In response to whether he thinks health care is a right, Michael Novak points out that there is a difference between a right to seek health care and a right to be provided with health care. This positive/negative rights distinction is absolutely true, and worth thinking about whenever the topic of "rights" comes up. But putting that aside there's another important sense in which health care is and is not a right.
Let's say everyone has a right to potable water. I'm all for a government that wants ensure that everyone, no matter how destitute, has enough clean water. Enough to cook, to drink, to bathe regularly, to do some washing of clothes and dishes. We can go ahead and list that as something it is proper for a modern republic to provide. But I do not think there's a similar right to water to wash your car, or water your lawn, or take 30 minute showers. Some of your water consumption we can call a right, but some you must provide for yourself. Water both is and is not a right. Similarly electricity. Enough to light your home, to operate a refrigerator, etc. But not to keep your thermostat set to 68 all summer long. That's a privilege, and like all others, one you make sacrifices for.
Similarly with health care. It's one thing to have wounds stitched up, to have bones set, to get some antibiotics when they'd be useful.* These public provisioning of these services are not objectionable. But at the other end of the spectrum is, well, four dozen things covered by my state employee insurance plan like acupuncture. And there's a multitude of things residing somewhere in the middle. There's a lot blurrier line between necessary and frivolous health care than there is between water to cook your ramen and water to fill your pool, which is why you can't let someone promise that they only mean a right to health care when it comes to the important stuff. You can't just parrot "health care is a right!" without addressing exactly what types of health care you mean.

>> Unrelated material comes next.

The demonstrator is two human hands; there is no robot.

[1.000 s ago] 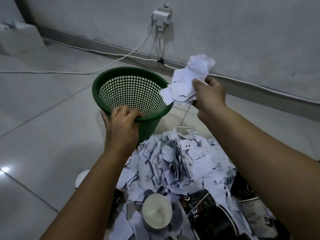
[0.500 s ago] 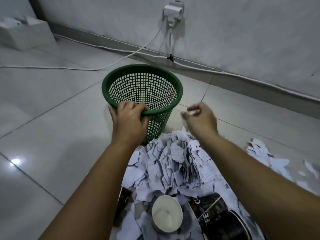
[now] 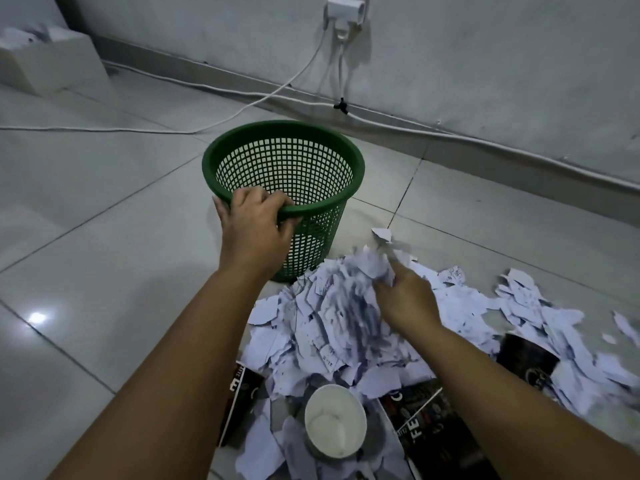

And not only is this gray area very broad, and very murky, and very ... gray, but where we draw the line between "rights" and "privileges" will keep marching steadily towards everything being a right. We've already seen this with state insurance requirements. Insurance in New Jersey must include fertility treatments, even if you are, for instance, an unmarried 24 year old male or a widowed 70 year old female. You can not purchase low cost, high deductible insurance in Massachusetts.** There are too many people out there with too much to gain by getting the legislature to redefine whatever health-related service they provide (or desire) as part of our "right to health care." If we applied the same process to water service we'd soon end up with the right to free 24x7 slip-and-slides in every yard.
* Let's not get started on over prescription of antibiotics.
** Citations needed. Nolo. But frankly, I'm not in the mood.